小野湖やきらら浜自然観察公園 冬の使者、相次ぎ飛来

きらら浜自然観察公園の淡水池で羽を休めるトモエガモ(円内は雄のトモエガモ、渡辺レンジャー撮影) 本格的な冬の到来も間近。宇部市の小野湖や山口市阿知須のきらら浜自然観察公園では、中国大陸から飛来したとみられるトモエガモをはじめ、多くのカモ類が羽を休めている。落ち穂やドングリ、アオサなどの餌を盛んについばんでいる。

 野鳥は季節の移り変わりを敏感に捉えている。日本では寒さはこれからだが、中国東北部のカモ類は、寒波の到来を敏感に捉え、朝鮮半島南部に移動。ここから日本海を渡り、県内に飛来する個体も増え始めている。
 小野湖ではオシドリに交じって餌をついばむカモ類が観察されている。

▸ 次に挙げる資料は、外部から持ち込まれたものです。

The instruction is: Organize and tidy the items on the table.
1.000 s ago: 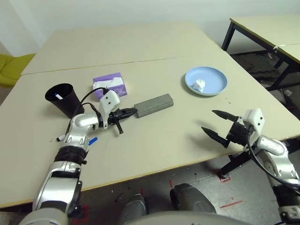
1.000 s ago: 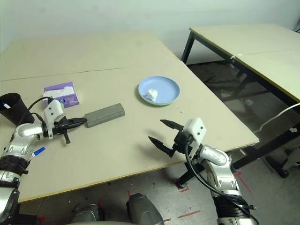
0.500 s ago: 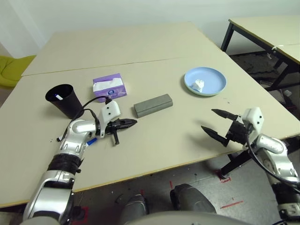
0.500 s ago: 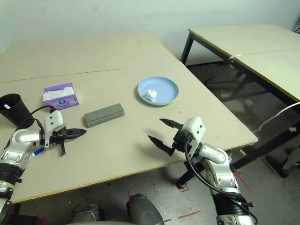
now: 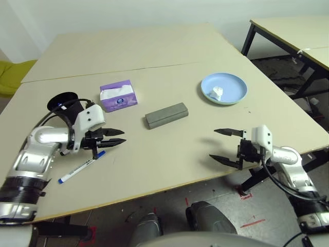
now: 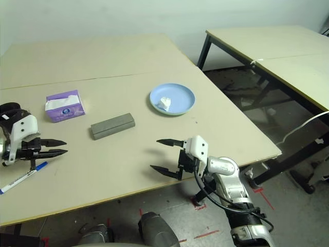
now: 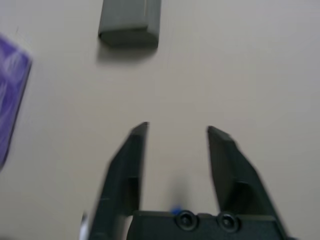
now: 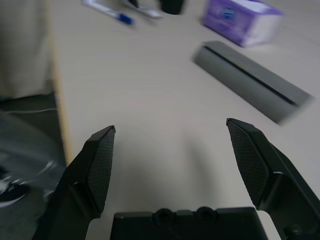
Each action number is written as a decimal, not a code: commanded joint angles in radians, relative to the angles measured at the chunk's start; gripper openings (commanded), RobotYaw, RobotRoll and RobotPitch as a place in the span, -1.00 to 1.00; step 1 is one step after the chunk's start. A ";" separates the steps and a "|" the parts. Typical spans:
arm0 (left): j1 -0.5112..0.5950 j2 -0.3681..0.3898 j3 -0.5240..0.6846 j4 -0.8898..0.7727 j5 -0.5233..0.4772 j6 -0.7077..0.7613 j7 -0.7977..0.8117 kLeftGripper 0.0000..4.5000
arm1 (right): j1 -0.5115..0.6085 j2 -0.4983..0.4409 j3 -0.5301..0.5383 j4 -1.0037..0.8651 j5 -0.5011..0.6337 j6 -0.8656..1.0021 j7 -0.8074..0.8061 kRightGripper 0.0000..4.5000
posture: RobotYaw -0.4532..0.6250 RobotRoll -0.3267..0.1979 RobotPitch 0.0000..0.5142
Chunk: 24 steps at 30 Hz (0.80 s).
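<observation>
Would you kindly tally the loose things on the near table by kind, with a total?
Markers: 1, blue-capped marker
Cases: 1, grey glasses case
Plates: 1, light blue plate
Tissues: 1, crumpled tissue on that plate
Tissue boxes: 1, purple tissue box
Cups: 1, black cup
Total: 6

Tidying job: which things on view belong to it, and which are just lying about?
Job:
blue-capped marker
grey glasses case
crumpled tissue
light blue plate
table

Lying about:
purple tissue box
black cup
second table
</observation>
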 commanded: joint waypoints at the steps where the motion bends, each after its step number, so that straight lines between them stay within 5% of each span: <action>1: 0.063 0.082 0.075 -0.086 -0.026 0.084 -0.021 0.59 | -0.040 0.022 0.051 0.011 0.008 -0.019 0.075 1.00 | -0.39 0.25 -0.71; 4: 0.135 0.154 0.144 -0.162 -0.046 0.178 -0.036 0.99 | -0.068 0.049 0.082 0.015 0.010 -0.023 0.114 1.00 | -0.33 0.25 -0.69; 15: 0.448 0.364 0.394 -0.430 -0.021 0.587 -0.136 0.99 | -0.128 0.118 0.126 0.005 0.017 0.000 0.159 1.00 | -0.27 0.25 -0.60; 24: 0.417 0.331 0.258 -0.411 0.062 0.541 0.006 0.99 | -0.119 0.120 0.130 -0.041 0.016 0.040 0.146 1.00 | -0.29 0.25 -0.62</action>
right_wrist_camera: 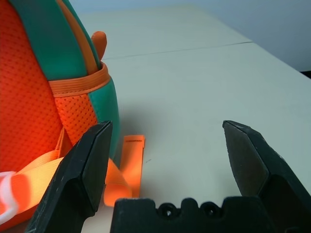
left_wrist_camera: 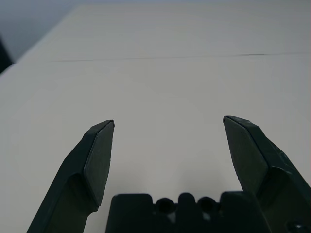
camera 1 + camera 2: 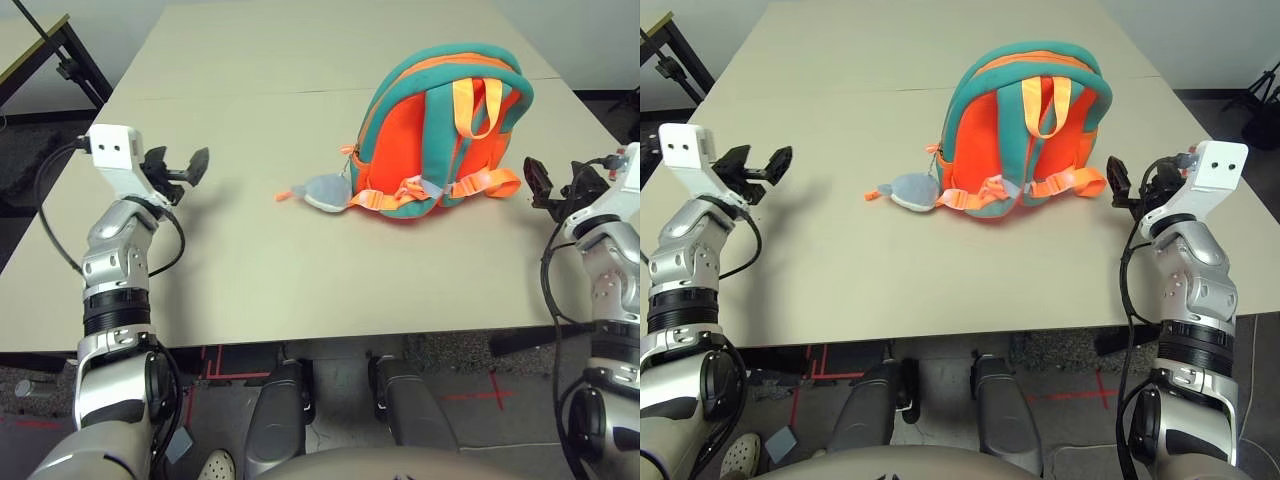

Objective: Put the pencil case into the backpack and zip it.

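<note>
From the head views, the small bright orange backpack with teal trim (image 3: 440, 130) stands on the beige tabletop (image 3: 250, 250), straps facing the robot, its grey-and-white plush toy (image 3: 322, 192) lying beside it on the robot's left. The left claw (image 3: 185, 168) hovers well apart from it; the right claw (image 3: 1122, 182) sits just beside its right edge.

Left wrist view: black fingers (image 2: 97, 160) spread, released, over bare tabletop.

Right wrist view: fingers (image 1: 92, 165) spread wide, empty, an orange strap end (image 1: 130, 160) lying between them. The pencil case is not visible anywhere.

Soft, even overhead light; the table (image 3: 250, 250) shows faint shadows beside the backpack (image 3: 440, 130), no glare, wrist views slightly hazy.
</note>
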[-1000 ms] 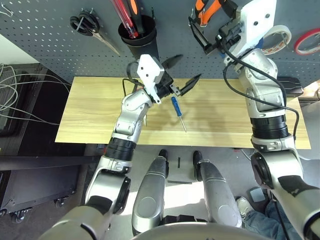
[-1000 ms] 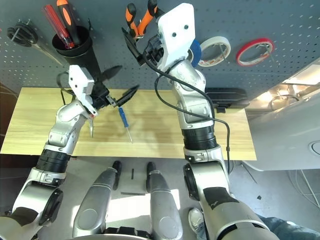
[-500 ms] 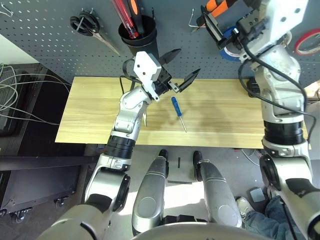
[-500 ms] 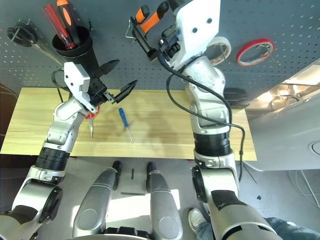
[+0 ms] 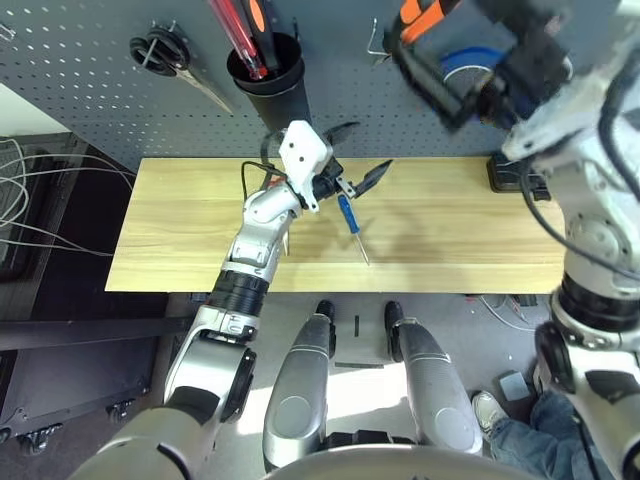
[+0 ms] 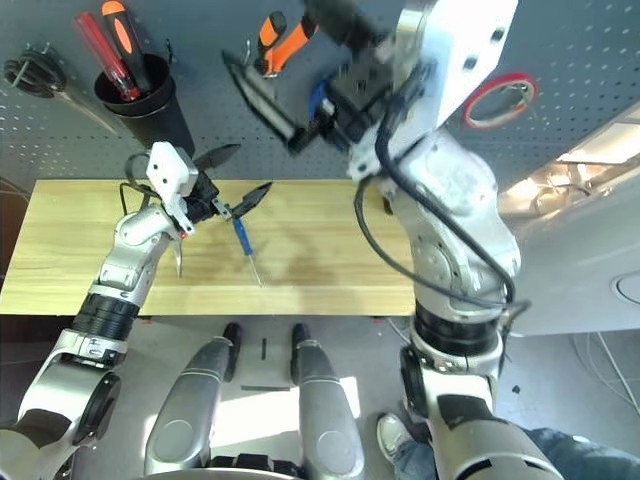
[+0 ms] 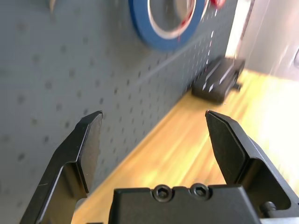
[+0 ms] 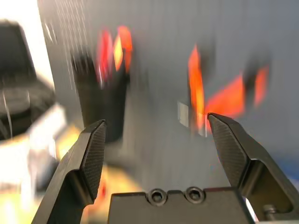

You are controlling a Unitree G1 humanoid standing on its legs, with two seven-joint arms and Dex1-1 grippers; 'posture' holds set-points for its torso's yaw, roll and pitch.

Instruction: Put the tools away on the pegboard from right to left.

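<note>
blue tape: i read the blue tape roll (image 5: 470,62) as already hung on the pegboard (image 5: 90,90).
pliers: orange-and-black pliers (image 6: 283,38) hang on a hook, just left of the tape, so i count them done.
screwdriver: the small blue-handled screwdriver (image 5: 351,222) lies on the wooden table (image 5: 180,240); next in line, i'd judge.
scissors: red-handled scissors (image 6: 178,244) lie on the table beside my left arm, partly hidden; last to go.
left gripper: left gripper (image 5: 352,170) spread wide and empty, low over the table, just beside the screwdriver's handle.
right gripper: right gripper (image 8: 159,140) spread wide, nothing in it, up in front of the board.
cup: black cup (image 5: 268,80) on the board holds a red-handled and an orange-and-black-handled tool.
progress: roughly half done by my count.
</note>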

きらら浜自然観察公園でも、先月中旬からカモ類が増え始めたが、カモを餌にするオオタカが居座ったため、例年に比べ飛来数は少なめ。それでも阿知須の語源にもなったアジガモ(トモエガモ)などが休んでいる。同公園レンジャーの渡辺徹さんは「昨シーズンのトモエガモは最も多い時で160羽が羽を休めていた。今シーズンはまだ20羽程度だが、韓国が寒くなれば、さらに増える可能性が高い」と話した。
 22日の冬至を過ぎると、日照時間が伸び、オナガガモやコガモなどは求愛行動を取り始め、公園内はにぎやかになりそう。